Minimum Vital – Pavanes

Pavanes
Minimum Vital
2015
Musea

Minimum-Vital-Pavanes

Minimum Vital : Rock progressif depuis 1982. Voilà ce que peut annoncer fièrement la page d’accueil du site internet exhaustif de cette formation girondine à la si gironde musique. En effet, qui peut s’enorgueillir de produire une musique si exigeante et si peu médiatisée depuis plus de trente ans ? La discographie hautement qualitative de la bande des jumeaux Payssan (Jean-Luc aux guitares et autres instruments à cordes, Thierry aux claviers, accompagnés par l’excellent bassiste Eric Rebeyrol) prouve qu’en France il existe encore des groupes singuliers, sachant créer un univers unique, des musiciens qui ont su s’affranchir de la trop haute évidence des Trust, Téléphone, Ange ou autres Noir Désir. Ainsi, à l’instar de Lazuli, Alifair ou autres NeBeLNeST, Minimum Vital a su, et avec quelle maestria, inventer un style qui lui est propre et dans lequel il a forgé, à force de travail et d’abnégation, un matériau noble, pur et sophistiqué.
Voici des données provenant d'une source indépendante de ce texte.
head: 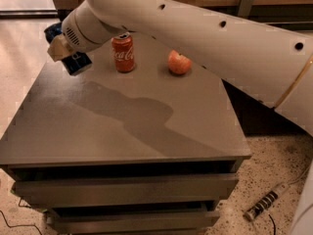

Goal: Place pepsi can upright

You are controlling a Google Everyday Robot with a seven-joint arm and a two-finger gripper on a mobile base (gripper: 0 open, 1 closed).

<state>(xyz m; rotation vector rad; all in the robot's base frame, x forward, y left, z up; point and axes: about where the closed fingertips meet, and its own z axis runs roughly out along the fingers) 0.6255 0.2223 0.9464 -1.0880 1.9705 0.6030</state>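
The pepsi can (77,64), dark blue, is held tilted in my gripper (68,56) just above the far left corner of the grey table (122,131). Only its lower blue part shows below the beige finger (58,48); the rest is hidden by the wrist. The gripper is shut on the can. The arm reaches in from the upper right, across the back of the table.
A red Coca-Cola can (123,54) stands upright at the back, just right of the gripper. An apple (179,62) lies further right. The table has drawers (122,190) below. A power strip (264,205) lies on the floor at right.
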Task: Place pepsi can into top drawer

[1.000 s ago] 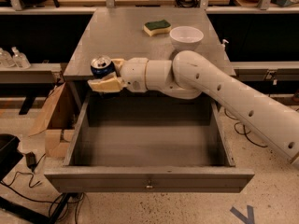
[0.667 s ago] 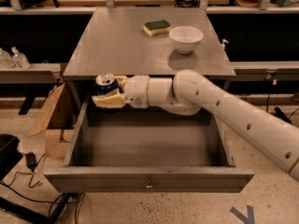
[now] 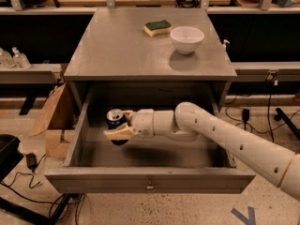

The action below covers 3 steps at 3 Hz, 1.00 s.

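I saw the pepsi can [image 3: 114, 119] upright inside the open top drawer [image 3: 150, 180], toward its left side, pinched in my pincer [image 3: 117, 126]. Behind it, on the tabletop [image 3: 117, 50], a white bowl [image 3: 187, 39] sat near a green sponge [image 3: 158, 27].

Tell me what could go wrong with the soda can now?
The gripper holds the can inside the open drawer, seemingly above its floor. If let go from there, the can might tip over and roll. The can is also close to one side wall of the drawer, so a sideways move could bump it.
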Each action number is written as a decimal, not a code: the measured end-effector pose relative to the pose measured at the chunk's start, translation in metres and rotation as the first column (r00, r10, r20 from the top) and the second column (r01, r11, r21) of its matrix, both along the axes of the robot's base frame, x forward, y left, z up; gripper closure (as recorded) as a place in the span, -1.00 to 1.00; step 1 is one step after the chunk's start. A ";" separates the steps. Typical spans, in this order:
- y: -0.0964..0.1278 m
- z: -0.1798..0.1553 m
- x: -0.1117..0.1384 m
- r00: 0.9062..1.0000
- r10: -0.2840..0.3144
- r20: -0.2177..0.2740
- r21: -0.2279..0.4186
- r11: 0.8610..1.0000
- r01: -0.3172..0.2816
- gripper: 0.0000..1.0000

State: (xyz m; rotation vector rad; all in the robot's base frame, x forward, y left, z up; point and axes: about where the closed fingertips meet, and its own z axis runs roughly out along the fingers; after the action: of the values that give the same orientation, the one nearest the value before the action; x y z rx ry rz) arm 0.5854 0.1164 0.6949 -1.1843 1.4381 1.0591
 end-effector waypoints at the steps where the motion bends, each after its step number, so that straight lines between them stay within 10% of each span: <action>1: -0.002 -0.024 -0.007 1.000 0.010 0.001 -0.021 1.000 -0.010 1.00; 3: 0.001 -0.035 -0.008 0.999 0.016 0.046 -0.003 1.000 -0.016 0.28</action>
State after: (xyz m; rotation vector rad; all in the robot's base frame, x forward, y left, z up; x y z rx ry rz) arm 0.5777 0.1178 0.6596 -1.2163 1.3970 1.0346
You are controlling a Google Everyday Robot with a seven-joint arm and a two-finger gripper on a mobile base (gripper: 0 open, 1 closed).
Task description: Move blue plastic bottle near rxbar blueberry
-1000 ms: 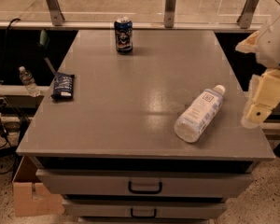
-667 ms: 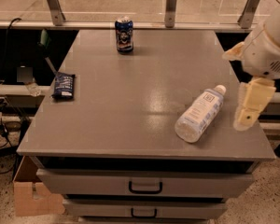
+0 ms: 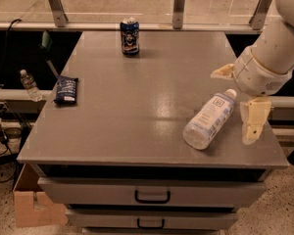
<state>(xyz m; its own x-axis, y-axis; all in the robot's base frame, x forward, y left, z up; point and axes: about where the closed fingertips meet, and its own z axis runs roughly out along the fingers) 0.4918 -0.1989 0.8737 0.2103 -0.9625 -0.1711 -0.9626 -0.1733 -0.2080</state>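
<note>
Two drawer fronts (image 3: 152,196) lie nearest to us under the grey table (image 3: 137,131), and the lower one is cut off by the bottom of the frame. A cardboard box (image 3: 32,204) on the floor at the left is partly hidden behind the table's corner.

On the near right of the top, the blue plastic bottle (image 3: 209,119) lies on its side, base close to the front edge and white cap pointing away to the right. We cannot read its label beyond a small dark square.

The gripper (image 3: 232,105) hangs over the right edge, just beside the cap. Its two cream fingers (image 3: 255,121) are spread wide and hold nothing. The arm above runs out of the frame at the top right.

Bare tabletop stretches from the bottle across to the rxbar blueberry (image 3: 66,89), well apart at the left edge, its print too small to read. A tiny clear bottle (image 3: 29,84) stands off the table beyond that edge. Farther back, a dark blue can (image 3: 130,36) stands upright near the far edge, before a railing (image 3: 176,6).
</note>
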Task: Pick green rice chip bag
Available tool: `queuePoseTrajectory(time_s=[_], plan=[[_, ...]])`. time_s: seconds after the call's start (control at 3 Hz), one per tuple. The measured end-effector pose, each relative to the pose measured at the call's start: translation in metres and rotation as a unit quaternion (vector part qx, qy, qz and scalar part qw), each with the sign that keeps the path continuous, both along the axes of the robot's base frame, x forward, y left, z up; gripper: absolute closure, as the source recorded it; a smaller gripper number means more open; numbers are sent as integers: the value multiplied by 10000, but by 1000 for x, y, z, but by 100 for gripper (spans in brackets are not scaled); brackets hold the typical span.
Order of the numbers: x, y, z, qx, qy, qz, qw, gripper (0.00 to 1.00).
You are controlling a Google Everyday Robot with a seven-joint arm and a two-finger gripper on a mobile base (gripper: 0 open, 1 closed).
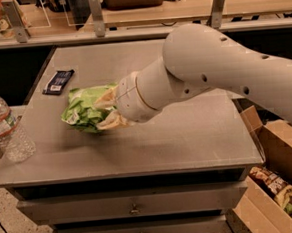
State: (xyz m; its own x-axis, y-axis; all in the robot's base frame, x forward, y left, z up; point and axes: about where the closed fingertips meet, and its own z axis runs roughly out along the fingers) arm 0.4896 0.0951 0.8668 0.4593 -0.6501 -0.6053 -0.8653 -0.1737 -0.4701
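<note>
The green rice chip bag [83, 110] is a crinkly lime-green pouch at the left middle of the grey table [187, 130]. My gripper [105, 111] comes in from the right at the end of the big white arm [208, 69]. Its tan fingers [111, 122] are closed on the bag's right side, one above and one below. The bag hangs a little above the tabletop, with a shadow under it. The bag's right part is hidden behind the gripper.
A small dark flat wrapper [58, 81] lies on the table behind the bag. A clear plastic water bottle [6, 128] stands at the left edge. An open cardboard box [280, 179] with snacks sits on the floor at the right. Drawers are under the tabletop.
</note>
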Motion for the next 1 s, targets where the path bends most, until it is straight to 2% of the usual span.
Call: queuePoseTrajectory(time_s=[0.67, 1.0], plan=[[19, -32, 37, 515, -306, -575, 9965, 100], [23, -43, 52, 655, -508, -727, 9939, 100]])
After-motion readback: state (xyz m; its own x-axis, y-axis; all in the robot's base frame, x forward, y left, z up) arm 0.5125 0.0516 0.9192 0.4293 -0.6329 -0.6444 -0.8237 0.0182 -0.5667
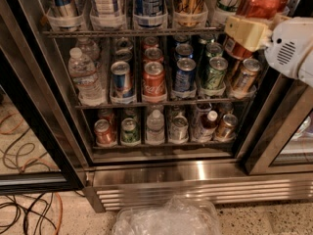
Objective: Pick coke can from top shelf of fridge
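The coke can (257, 4), red with a silver top, is tilted at the upper right, in front of the top shelf's (132, 32) front rail. My gripper (248, 27), white with cream fingers (243, 33), comes in from the right and is shut on the can; one finger crosses the can's front, the other is hidden behind it. The can's lower end shows below the finger. The fridge (195, 173) stands open with its steel base below. Other tall cans stand in clear trays along the top shelf.
The middle shelf holds a smaller red Coca-Cola can (154, 80), other cans and a water bottle (85, 75). A black door frame (29, 106) stands left, another (274, 126) right. A clear plastic bag (166, 219) and cables (24, 209) lie on the floor.
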`<state>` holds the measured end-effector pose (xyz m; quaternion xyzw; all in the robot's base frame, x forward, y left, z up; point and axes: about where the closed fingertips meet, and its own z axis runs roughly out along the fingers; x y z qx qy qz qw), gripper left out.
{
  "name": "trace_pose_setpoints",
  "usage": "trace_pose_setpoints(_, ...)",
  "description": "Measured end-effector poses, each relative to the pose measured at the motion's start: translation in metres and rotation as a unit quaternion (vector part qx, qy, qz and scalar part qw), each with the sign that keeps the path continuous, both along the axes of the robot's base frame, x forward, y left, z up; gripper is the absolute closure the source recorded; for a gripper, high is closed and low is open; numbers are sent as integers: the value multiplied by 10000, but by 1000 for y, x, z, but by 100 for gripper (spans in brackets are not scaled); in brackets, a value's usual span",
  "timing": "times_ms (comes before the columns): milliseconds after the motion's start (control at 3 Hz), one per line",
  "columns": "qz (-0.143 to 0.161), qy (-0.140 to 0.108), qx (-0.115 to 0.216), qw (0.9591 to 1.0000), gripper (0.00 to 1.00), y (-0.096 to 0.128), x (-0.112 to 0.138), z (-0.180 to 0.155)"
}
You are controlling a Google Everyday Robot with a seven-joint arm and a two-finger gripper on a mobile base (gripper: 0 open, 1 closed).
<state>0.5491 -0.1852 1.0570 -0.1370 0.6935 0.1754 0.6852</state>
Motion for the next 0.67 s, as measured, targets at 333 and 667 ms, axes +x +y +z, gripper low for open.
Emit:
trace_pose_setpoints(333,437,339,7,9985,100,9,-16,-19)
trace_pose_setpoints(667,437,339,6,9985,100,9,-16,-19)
Certes, les ambiances développées dans ce double album instrumental magique pourront faire voyager l’auditeur dans des contrées pas si éloignées de celles foulées par Malicorne et Motis ou même par les Yes et Mike Oldfield d’avant leur posture aphasique actuelle. Il faut rappeler que les classiques de la troupe atlantique (« Sarabandes » en 1990 et « La Source » en 1993) ont d’emblée posé les règles du jeu. Des compositions audacieuses mais très construites, parfois proches d’un jazz-rock heureusement toujours mélodique, magnifiées par le jeu fluide et démoniaque du six-cordiste averti.

Minimum Vital Band

La dernière livraison en provenance d’Aquitaine vaut son pesant de vieux Saint-Emilion. Une production dorée à l’or fin étreigne la petite vingtaine de titres qui se pavaneront avec délice dans vos écouteurs, vous replongeant dans un Moyen Age magnifié, pas celui de l’heroïc fantasy pour adolescents attardés. Mais plutôt celui d’une certaine beauté complexe qui prouve à elle seule l’incurie du cliché qui voudrait que cette période historique recouvre à elle seule les temps les plus ténébreux et obscurs de l’histoire de l’humanité.

Pour ne rien gâcher, l’équipe n’adopte jamais une posture hautaine ou suffisante. L’amour de la beauté et l’humour partagé leur servent d’écuyers. Pour vous en convaincre, jetez un œil sur le très étonnant clip du superbe morceau d’ouverture « Javary & Montago », un manifeste animalier que n’auraient renié ni le grand Frank Zappa, ni les Monty Python.

Une sorte de pendant sonore au très incongru roman « Du Vent dans les saules » du britannique Kenneth Grahame. L’univers esthétique et sonore de Minimum Vital a plus à voir avec celui façonné par Alexandre Astier, le père de la série culte Kaamelott, excellent musicien lui aussi, qu’avec le snobisme éculé de certaines formations de rock progressif que nous ne nommerons pas.

L’ours grincheux grognera que ce disque ressemble fort aux précédents. C’est vrai. Et c’est bien pour cela qu’il est si beau. Les sirènes de la modernité n’ont jamais su attirer nos Ulysses progressifs. Pour notre plus grand bonheur.